The task. Using the listing below, keep only the lines with the word "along" and copy them.

■ ■ ■ ■ ■ ■ ■

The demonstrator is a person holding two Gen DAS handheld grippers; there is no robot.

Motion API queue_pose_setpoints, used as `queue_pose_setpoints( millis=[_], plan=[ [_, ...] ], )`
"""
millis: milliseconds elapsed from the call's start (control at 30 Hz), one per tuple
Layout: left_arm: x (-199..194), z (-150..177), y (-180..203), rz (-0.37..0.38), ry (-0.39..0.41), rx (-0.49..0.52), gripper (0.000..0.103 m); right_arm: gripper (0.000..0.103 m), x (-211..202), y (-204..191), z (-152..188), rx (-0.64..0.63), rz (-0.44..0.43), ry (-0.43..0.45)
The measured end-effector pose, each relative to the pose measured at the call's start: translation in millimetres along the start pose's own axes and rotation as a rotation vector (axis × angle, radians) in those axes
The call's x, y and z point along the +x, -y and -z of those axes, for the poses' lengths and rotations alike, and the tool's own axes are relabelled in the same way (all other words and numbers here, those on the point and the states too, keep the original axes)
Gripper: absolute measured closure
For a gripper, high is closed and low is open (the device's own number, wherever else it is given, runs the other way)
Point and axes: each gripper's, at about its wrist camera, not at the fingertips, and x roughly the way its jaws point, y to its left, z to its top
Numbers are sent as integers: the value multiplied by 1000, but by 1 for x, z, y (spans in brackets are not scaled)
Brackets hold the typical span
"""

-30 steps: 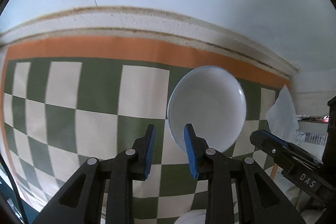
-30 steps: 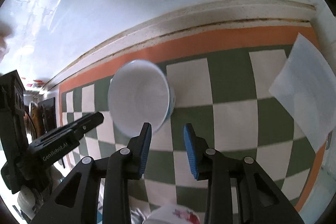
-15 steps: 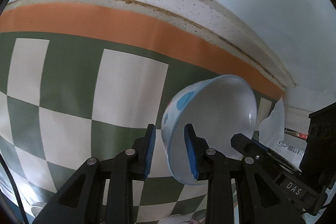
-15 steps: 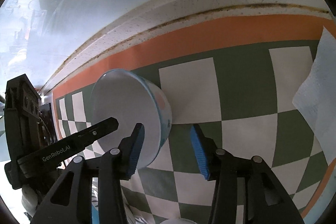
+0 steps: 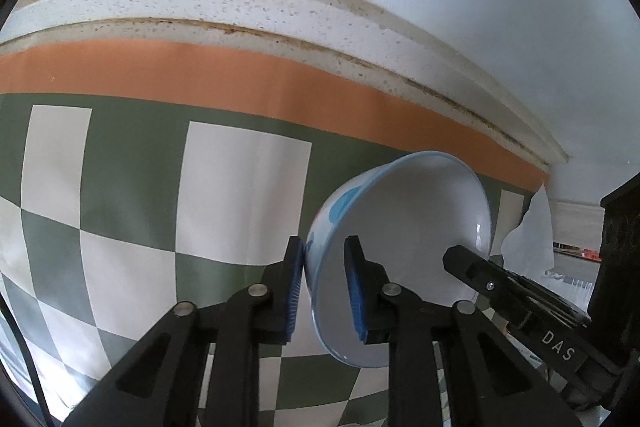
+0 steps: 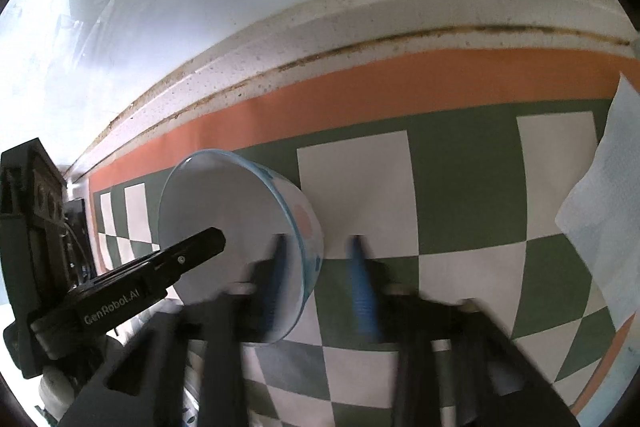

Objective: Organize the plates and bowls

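Observation:
A white bowl (image 5: 404,239) with a blue rim and blue and pink spots on its outside is held tilted on its side above the checkered cloth. My left gripper (image 5: 322,287) is shut on the bowl's rim, one pad inside and one outside. In the right wrist view the same bowl (image 6: 224,223) shows at the left with the left gripper's finger across it. My right gripper (image 6: 320,279) is open and blurred; its jaws straddle the bowl's other rim without pinching it.
A green and white checkered cloth (image 5: 140,187) with an orange border covers the counter up to a speckled white ledge (image 5: 240,7) and wall. A white paper napkin (image 6: 608,195) lies at the right. Some crockery shows at the bottom left of the right wrist view (image 6: 52,387).
The bowl has been tipped from flat on the cloth onto its side and lifted by my left gripper. My right gripper has opened wider and moved in around the bowl's rim.

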Motion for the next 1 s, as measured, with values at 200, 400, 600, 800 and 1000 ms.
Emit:
queue_pose_setpoints(
  millis=[200, 400, 600, 800, 1000],
  plan=[
    [-8, 4, 3, -39, 26, 45, 84, 94, 0, -8, 3, -21, 34, 9],
    [-18, 14, 10, -38, 40, 71, 84, 94, -6, -13, 11, -30, 39, 19],
    [-33, 31, 22, -45, 65, 105, 84, 94, -25, -15, 22, -41, 29, 31],
    [-58, 58, 32, -35, 85, 150, 84, 94, -53, -16, 47, -45, 17, 51],
    [-84, 94, 38, -16, 101, 205, 84, 94, -79, -19, 91, -41, 14, 75]
  ],
)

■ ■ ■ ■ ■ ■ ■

Response.
The measured end-effector pose, each relative to the pose measured at the call's start: translation in millimetres along the start pose's own axes and rotation as a rotation vector (axis × angle, radians) in those axes
The call's x, y and z point along the +x, -y and -z of those axes, for the poses' lengths and rotations alike, and the tool's own axes are relabelled in the same way (all other words and numbers here, those on the point and the states too, keep the original axes)

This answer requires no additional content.